## Activity
Strip the pictures and reproduce the rest of the listing exactly.

## Collected material
......

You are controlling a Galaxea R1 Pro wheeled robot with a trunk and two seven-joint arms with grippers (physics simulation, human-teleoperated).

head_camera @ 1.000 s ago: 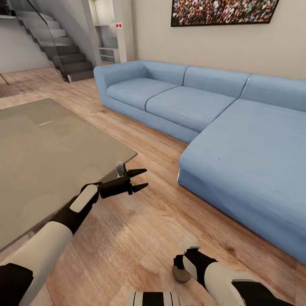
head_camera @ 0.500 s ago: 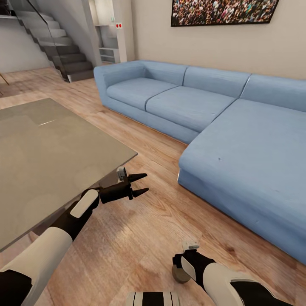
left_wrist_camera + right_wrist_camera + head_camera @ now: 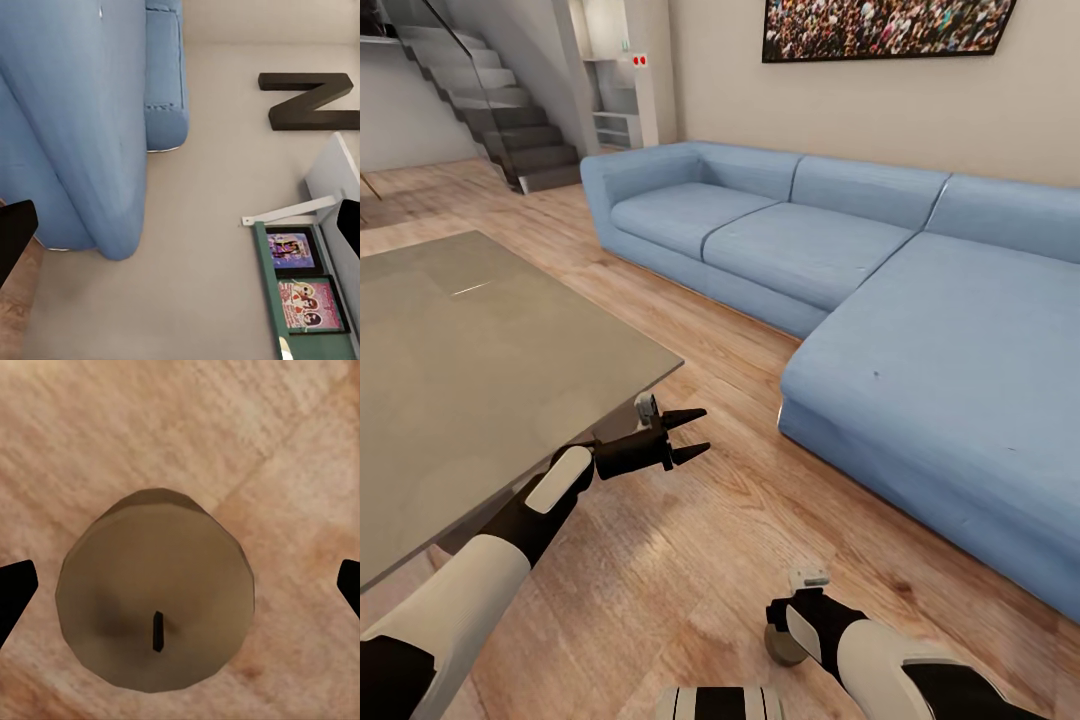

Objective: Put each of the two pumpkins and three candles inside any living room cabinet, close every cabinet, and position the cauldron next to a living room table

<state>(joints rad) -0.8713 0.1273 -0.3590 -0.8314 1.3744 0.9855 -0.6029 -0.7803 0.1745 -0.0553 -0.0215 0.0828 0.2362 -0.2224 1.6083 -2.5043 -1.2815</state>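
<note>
A squat tan candle (image 3: 157, 611) with a short dark wick stands upright on the wooden floor. My right gripper (image 3: 180, 585) hangs straight above it, open, with its dark fingertips (image 3: 15, 592) wide on either side and clear of the wax. In the head view the candle (image 3: 782, 647) peeks out under my right wrist near the bottom edge. My left gripper (image 3: 695, 432) is open and holds nothing, just off the corner of the grey table (image 3: 480, 360). The cabinet is out of view.
A large blue corner sofa (image 3: 860, 260) runs along the back wall and down the right side. A staircase (image 3: 490, 110) rises at the far left. Wooden floor lies between table and sofa. A dark letter N (image 3: 307, 101) and a green picture shelf (image 3: 300, 285) hang on the wall.
My left gripper dropped slightly beside the table corner, and my right wrist sank a little toward the candle. Both have been still for the last half second.
</note>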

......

## The completed task
You are controlling a Galaxea R1 Pro wheeled robot with a trunk and two seven-joint arms with grippers (physics simulation, human-teleoperated).

head_camera @ 1.000 s ago: 
head_camera @ 0.500 s ago: 
left_wrist_camera + right_wrist_camera + head_camera @ now: 

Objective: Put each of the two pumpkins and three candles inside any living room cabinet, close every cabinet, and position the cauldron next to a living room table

<state>(joints rad) -0.8713 0.1273 -0.3590 -0.8314 1.3744 0.9855 -0.6029 -0.7803 0.1745 -0.0553 -0.0215 0.0828 0.2362 -0.2224 1.6083 -2.5043 -1.2815</state>
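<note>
A squat tan candle (image 3: 157, 611) with a short dark wick stands upright on the wooden floor. My right gripper (image 3: 180, 585) hangs straight above it, open, with its dark fingertips (image 3: 15, 592) wide on either side and clear of the wax. In the head view the candle (image 3: 782, 647) peeks out under my right wrist near the bottom edge. My left gripper (image 3: 695, 432) is open and holds nothing, just off the corner of the grey table (image 3: 480, 360). The cabinet is out of view.
A large blue corner sofa (image 3: 860, 260) runs along the back wall and down the right side. A staircase (image 3: 490, 110) rises at the far left. Wooden floor lies between table and sofa. A dark letter N (image 3: 307, 101) and a green picture shelf (image 3: 300, 285) hang on the wall.
My left gripper dropped slightly beside the table corner, and my right wrist sank a little toward the candle. Both have been still for the last half second.
</note>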

Nothing more is required for this exercise.